■ Required work ■
Using the listing below, report all lines holding the word "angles".
######
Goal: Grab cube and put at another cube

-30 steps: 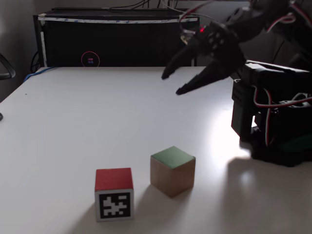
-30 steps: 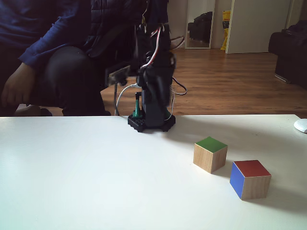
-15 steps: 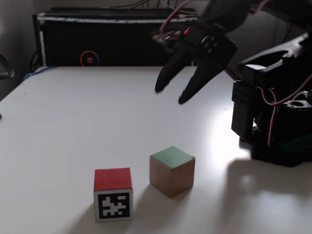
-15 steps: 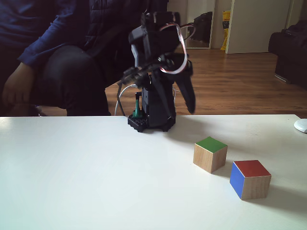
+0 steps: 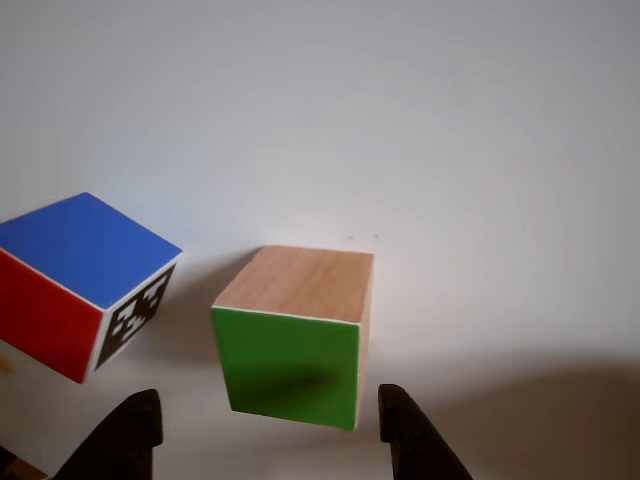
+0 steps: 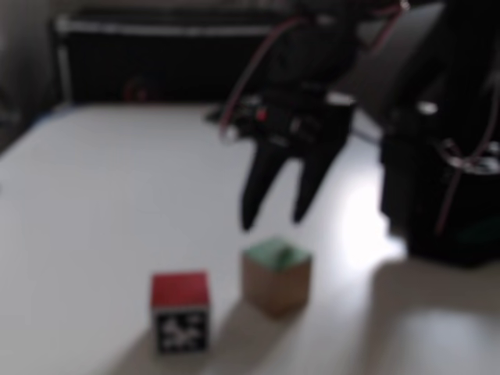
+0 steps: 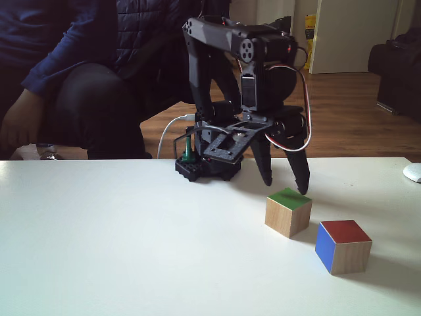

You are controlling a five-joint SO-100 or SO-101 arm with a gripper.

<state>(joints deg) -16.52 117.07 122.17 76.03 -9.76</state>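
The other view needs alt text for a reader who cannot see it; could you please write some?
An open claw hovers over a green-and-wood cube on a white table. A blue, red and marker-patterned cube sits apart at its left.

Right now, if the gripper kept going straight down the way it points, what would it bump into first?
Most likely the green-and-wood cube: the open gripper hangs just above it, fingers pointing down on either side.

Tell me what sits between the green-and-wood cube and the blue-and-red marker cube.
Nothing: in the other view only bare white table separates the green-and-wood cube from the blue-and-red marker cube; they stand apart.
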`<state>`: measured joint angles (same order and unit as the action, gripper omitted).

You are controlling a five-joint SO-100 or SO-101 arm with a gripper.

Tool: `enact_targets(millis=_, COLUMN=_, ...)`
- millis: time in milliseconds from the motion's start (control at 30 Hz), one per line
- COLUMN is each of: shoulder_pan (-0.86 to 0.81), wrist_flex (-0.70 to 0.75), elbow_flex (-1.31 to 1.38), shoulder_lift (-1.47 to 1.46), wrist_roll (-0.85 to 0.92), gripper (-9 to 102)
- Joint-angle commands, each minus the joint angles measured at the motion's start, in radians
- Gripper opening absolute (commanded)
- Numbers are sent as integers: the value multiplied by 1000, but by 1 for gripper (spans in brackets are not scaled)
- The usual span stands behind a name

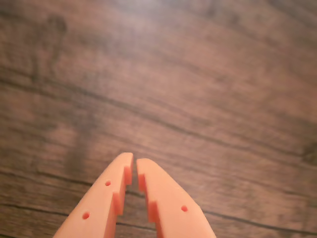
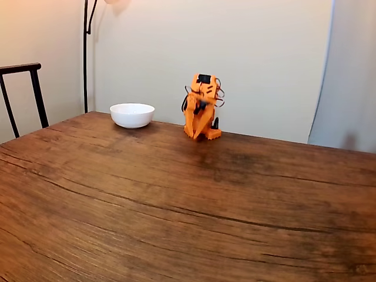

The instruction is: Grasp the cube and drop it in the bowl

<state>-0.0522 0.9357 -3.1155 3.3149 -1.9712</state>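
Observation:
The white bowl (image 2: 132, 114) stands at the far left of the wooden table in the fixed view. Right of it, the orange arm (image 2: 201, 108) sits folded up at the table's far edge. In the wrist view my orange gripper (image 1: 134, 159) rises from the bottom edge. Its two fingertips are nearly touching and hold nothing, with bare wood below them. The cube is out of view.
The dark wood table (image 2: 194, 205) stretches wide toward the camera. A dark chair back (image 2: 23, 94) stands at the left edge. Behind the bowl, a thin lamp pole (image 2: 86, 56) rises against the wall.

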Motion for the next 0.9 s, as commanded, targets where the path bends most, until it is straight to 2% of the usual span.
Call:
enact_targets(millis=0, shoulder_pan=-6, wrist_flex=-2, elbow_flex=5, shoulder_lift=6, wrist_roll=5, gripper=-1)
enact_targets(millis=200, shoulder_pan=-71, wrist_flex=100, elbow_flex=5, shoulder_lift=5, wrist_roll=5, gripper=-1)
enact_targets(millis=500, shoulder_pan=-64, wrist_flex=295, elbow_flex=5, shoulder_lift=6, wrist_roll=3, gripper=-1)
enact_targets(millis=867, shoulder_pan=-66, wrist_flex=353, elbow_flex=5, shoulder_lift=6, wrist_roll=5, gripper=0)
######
■ Exercise response ■
`<state>`: measured joint angles (same order and unit as the action, gripper omitted).
- Joint-angle commands, each minus the joint angles measured at the motion's start, in radians

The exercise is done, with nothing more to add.